DGC Q1 2026 Net Profit Plunges 48.6% Amid Leadership Arrests
Overview
Duc Giang Chemicals Group (DGC) reported a sharp decline in Q1 2026 consolidated net profit, down 48.6% year-on-year to VND 430 billion, the lowest since Q3 2021. The results were hit by soaring raw material costs, particularly sulfur, and a temporary halt at its key apatite mine (Khai truong 25) due to an investigation. The company is also navigating a leadership crisis after its chairman and vice chairman were arrested in March.
Key Facts
- Q1 2026 consolidated net profit: VND 430 billion, down 48.6% year-on-year.
- Q1 2026 revenue: VND 2,125 billion, down 24% year-on-year.
- Gross margin narrowed to 23% from 34.8% a year earlier, the lowest since end-2020.
- Sulfur input price tripled year-on-year; other costs (electricity, coke, ammonia) also rose.
- Khai truong 25 apatite mine in Lao Cai suspended for investigation, forcing reliance on imported ore.
- Parent company net profit rose 10% to VND 833 billion, but core operating profit fell ~45% to VND 38.6 billion.

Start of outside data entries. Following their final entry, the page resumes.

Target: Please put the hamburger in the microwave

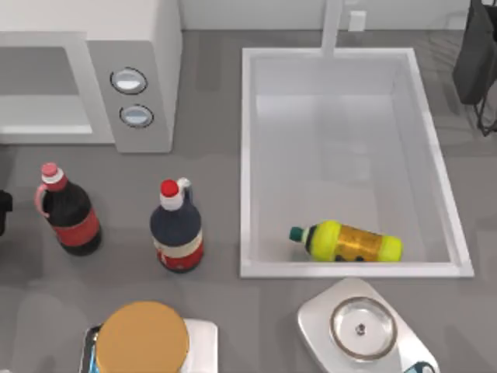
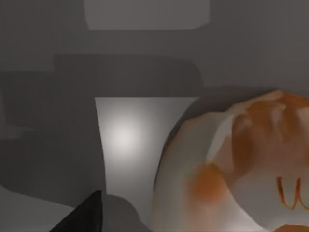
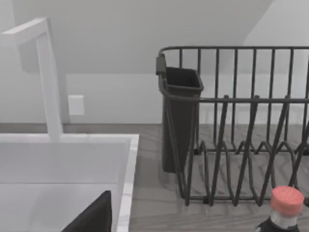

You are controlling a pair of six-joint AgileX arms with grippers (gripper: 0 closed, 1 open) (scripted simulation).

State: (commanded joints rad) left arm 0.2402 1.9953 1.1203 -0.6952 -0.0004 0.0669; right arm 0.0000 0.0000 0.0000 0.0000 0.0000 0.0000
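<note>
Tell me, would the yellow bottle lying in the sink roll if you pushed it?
Probably. The yellow plastic bottle with the green cap lies on its side in the white rectangular sink, so its round body would likely roll. It looks smooth, perhaps slippery to pinch, and probably stiff rather than floppy.

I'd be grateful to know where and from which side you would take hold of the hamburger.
I would probably grip the hamburger across its rounded sides, coming straight down from above. The top view shows it bun-up on a white tray near the front edge, its outline round, so any opposite pair of points on the rim should do. The two bottles behind it stand apart and should not hinder a vertical approach.
</note>
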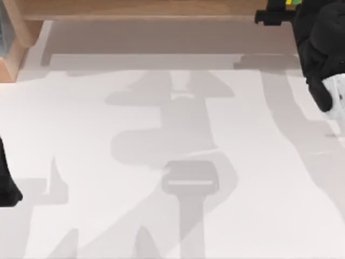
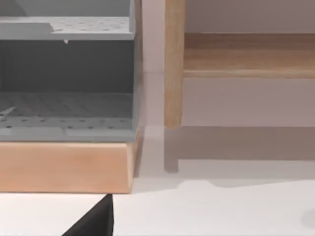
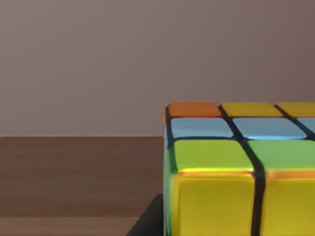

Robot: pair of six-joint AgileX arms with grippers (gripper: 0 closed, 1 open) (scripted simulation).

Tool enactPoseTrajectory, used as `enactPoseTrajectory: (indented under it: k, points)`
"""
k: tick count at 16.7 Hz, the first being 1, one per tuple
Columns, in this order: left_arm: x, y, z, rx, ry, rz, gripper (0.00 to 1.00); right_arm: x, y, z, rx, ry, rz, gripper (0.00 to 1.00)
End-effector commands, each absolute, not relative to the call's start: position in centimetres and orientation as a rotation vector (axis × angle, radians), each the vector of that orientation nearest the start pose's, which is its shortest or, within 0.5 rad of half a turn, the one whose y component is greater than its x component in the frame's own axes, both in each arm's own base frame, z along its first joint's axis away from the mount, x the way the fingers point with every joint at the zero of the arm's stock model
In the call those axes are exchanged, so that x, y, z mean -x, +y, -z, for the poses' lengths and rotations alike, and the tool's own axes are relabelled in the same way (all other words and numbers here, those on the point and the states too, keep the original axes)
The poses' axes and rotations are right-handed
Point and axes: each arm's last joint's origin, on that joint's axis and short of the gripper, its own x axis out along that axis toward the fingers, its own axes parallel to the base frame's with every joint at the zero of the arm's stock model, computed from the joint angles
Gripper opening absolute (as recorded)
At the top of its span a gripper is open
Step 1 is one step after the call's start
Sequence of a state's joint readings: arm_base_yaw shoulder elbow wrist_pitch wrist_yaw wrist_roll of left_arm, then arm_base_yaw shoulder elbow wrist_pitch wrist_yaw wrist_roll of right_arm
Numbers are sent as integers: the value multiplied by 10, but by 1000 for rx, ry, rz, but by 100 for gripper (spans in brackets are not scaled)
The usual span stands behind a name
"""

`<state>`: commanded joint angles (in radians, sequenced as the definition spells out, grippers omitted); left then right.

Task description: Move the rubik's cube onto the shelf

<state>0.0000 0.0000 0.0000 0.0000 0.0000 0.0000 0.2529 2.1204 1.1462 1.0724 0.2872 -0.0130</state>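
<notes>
White table (image 1: 161, 162), shelf (image 1: 135, 8) edge-cropped, rubik's cube (image 3: 236, 172) half cut off

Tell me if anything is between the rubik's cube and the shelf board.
Nothing visible. In the right wrist view the rubik's cube sits just above the shelf, whose brown board is bare beside it. From above, the right gripper is over that board.

The long tan wooden shelf (image 1: 135, 8) runs along the far edge of the white bench (image 1: 161, 189). At the shelf's right end, the right arm's pincer (image 1: 280, 13) reaches over the board, with the small multicoloured rubik's cube (image 3: 236, 167) there above the boards. Left of the shelf's upright stands a grey perforated rack (image 2: 66, 78) on a wooden base. The left arm (image 1: 6, 183) sits at the bench's left edge, well apart from the shelf.
</notes>
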Motion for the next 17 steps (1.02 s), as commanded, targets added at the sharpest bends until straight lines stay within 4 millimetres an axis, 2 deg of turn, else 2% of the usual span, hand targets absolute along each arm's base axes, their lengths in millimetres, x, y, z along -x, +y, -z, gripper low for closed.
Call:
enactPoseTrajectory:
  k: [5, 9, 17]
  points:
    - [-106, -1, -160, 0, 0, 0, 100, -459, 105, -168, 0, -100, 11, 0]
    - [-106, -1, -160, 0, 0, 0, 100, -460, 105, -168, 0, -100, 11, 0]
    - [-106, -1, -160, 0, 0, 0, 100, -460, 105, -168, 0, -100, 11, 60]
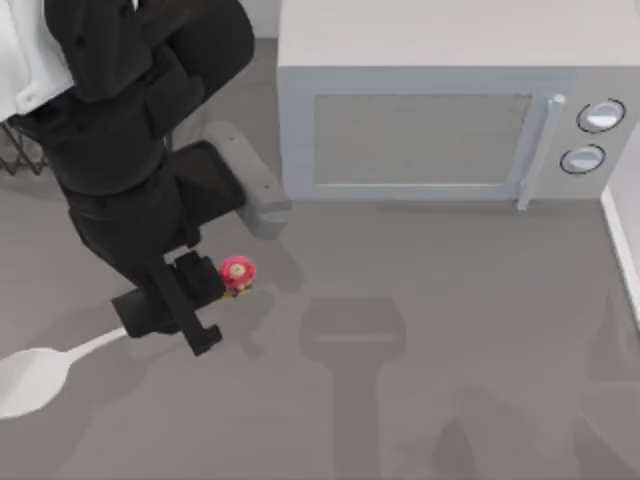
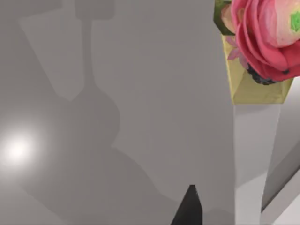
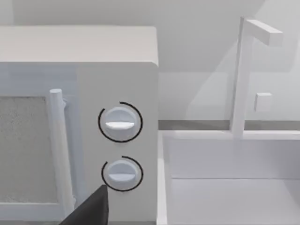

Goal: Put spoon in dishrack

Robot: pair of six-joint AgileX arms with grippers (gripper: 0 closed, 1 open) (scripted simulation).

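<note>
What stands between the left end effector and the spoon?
Nothing visible. The left end effector is already at the spoon, over its handle near the red knob. The dishrack sits at the table's left edge, mostly hidden behind the arm.

Grey table (image 1: 450,330) bears microwave (image 1: 440,130), dishrack (image 1: 18,155).

Spoon (image 1: 60,362) front left, microwave (image 1: 440,120) behind right, dishrack (image 1: 20,155) seemingly far left
</note>
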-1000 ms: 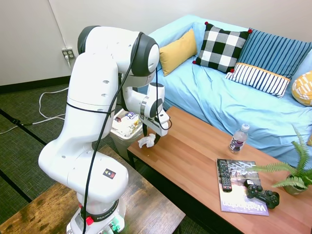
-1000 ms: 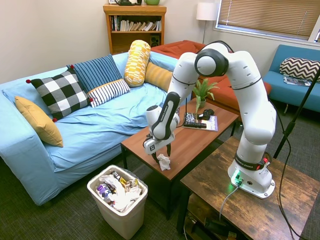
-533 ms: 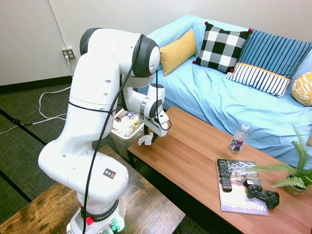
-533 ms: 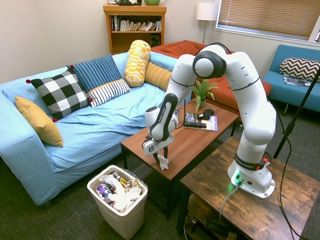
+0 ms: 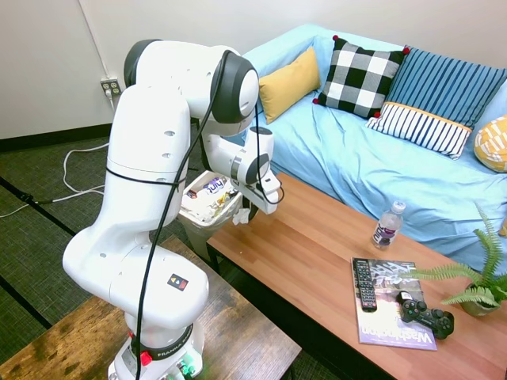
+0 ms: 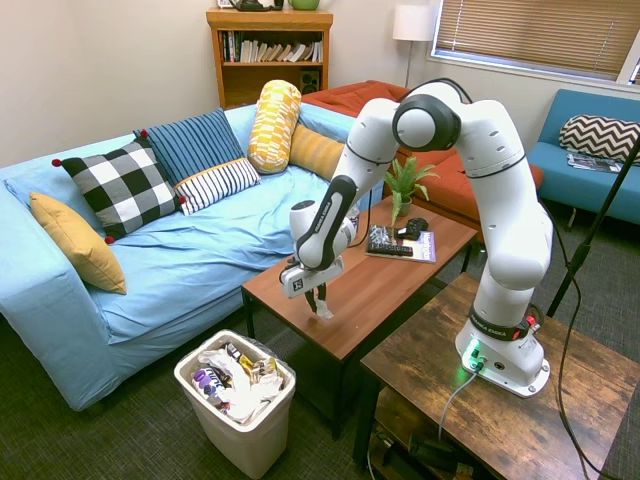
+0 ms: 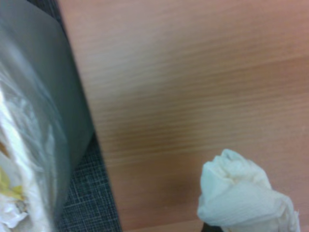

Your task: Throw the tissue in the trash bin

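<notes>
The tissue (image 5: 239, 216) is a small crumpled white wad, hanging just above the near end of the wooden coffee table (image 5: 317, 253). My gripper (image 5: 244, 210) is shut on the wad from above. The second exterior view shows the tissue (image 6: 323, 309) dangling below the gripper (image 6: 318, 297), clear of the tabletop. Up close in the wrist view, the tissue (image 7: 244, 195) shows over the table edge. The white trash bin (image 6: 237, 425) stands on the floor beside that end of the table, lower than it and full of mixed scraps. Its liner (image 7: 29, 145) shows in the wrist view.
Further along the table are a water bottle (image 5: 386, 225), a magazine (image 5: 388, 317) with a remote (image 5: 363, 283) on it, a black game controller (image 5: 426, 313) and a potted fern (image 5: 475, 285). A blue sofa (image 5: 356, 150) with cushions runs behind the table.
The gripper has risen off the tabletop with the tissue held in it, and has shifted slightly along the table's end near the bin.
</notes>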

- Chairman Dao Huu Huyen and Vice Chairman Dao Huu Duy Anh were arrested on March 17; an extraordinary shareholder meeting is set for May 8 to replace them.
What Happened
Duc Giang Chemicals Group (DGC) released its Q1 2026 consolidated financial statements showing a steep drop in profitability. Revenue fell 24% year-on-year to VND 2,125 billion, while net profit plunged 48.6% to VND 430 billion, the weakest quarterly result since Q3 2021. The company attributed the decline to a surge in raw material costs, notably sulfur, which tripled in price, along with higher electricity, coke, and ammonia costs. Additionally, the temporary shutdown of Khai truong 25, a key apatite mine in Lao Cai, forced DGC to rely entirely on imported ore, further raising production costs for yellow phosphorus.

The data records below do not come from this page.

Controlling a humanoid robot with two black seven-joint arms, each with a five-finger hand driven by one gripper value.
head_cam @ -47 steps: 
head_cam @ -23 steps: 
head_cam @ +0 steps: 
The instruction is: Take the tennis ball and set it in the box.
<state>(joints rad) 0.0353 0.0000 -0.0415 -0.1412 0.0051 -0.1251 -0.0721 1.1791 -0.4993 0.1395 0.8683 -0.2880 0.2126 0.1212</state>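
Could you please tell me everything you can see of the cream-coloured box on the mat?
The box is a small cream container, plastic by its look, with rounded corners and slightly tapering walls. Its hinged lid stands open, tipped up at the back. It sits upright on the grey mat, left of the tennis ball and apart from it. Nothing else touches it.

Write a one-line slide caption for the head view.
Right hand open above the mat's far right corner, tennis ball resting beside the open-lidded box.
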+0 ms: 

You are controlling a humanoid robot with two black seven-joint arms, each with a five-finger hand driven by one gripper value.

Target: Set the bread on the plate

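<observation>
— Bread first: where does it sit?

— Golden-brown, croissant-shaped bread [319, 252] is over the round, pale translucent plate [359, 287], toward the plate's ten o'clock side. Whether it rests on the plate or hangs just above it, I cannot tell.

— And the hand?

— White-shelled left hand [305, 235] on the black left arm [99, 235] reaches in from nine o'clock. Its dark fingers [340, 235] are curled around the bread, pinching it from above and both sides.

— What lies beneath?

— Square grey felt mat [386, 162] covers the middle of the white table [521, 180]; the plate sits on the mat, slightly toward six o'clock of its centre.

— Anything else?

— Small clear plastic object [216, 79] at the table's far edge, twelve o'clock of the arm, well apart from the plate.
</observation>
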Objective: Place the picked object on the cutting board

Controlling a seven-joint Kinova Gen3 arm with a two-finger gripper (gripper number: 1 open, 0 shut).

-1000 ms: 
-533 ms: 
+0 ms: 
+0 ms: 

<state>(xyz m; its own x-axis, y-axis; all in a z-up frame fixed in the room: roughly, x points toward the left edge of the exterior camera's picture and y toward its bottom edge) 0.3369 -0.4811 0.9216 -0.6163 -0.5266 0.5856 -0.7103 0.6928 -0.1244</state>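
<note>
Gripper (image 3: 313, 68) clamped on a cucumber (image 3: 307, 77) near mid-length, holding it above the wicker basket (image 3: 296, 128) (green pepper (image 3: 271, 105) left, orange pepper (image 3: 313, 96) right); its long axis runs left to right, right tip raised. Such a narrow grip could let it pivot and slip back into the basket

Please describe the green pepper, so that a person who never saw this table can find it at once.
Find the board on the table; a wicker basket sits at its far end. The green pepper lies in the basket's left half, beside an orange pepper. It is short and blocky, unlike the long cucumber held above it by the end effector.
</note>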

At the parent-company level, net profit rose 10% to VND 833 billion, but this was driven by VND 795 billion in profit distribution from its subsidiary Duc Giang Lao Cai Chemicals Co., Ltd. Excluding these financial items, core operating profit fell about 45% to VND 38.6 billion. The company also faces a leadership vacuum after Chairman Dao Huu Huyen and Vice Chairman Dao Huu Duy Anh were arrested on March 17. An extraordinary shareholder meeting on May 8 will seek to remove them and elect three new board members, though candidates have not yet been announced.
Market Context
DGC shares closed at VND 56,000 on April 15, down 1.07% on volume of 332,600 shares, reflecting investor caution. The stock trades on HOSE. The chemicals sector has been under pressure from rising global input costs, but DGC’s specific headwinds—mine shutdown and leadership instability—compound the risk. The company’s cash and deposits remain high at VND 11,255 billion (62% of total assets), providing a buffer, but the core business deterioration is notable.
Strategic Significance
DGC’s integrated model, built on captive apatite reserves, has historically provided a cost advantage in phosphorus production. The mine suspension undermines this advantage, exposing the company to volatile international ore prices. The leadership arrests add governance uncertainty, potentially delaying strategic decisions and investor confidence. The upcoming shareholder meeting will be critical to restoring stability. Long-term, DGC’s strong cash position and market share in phosphorus chemicals remain assets, but near-term earnings visibility is poor.
What to Watch
- Outcome of the May 8 extraordinary shareholder meeting and the identity of new board members.
- Resolution of the Khai truong 25 mine investigation and timeline for restart.
- Q2 2026 earnings release to assess whether cost pressures persist.
- Any further regulatory or legal developments related to the arrested executives.
- Changes in foreign ownership limits or investor sentiment as governance concerns evolve.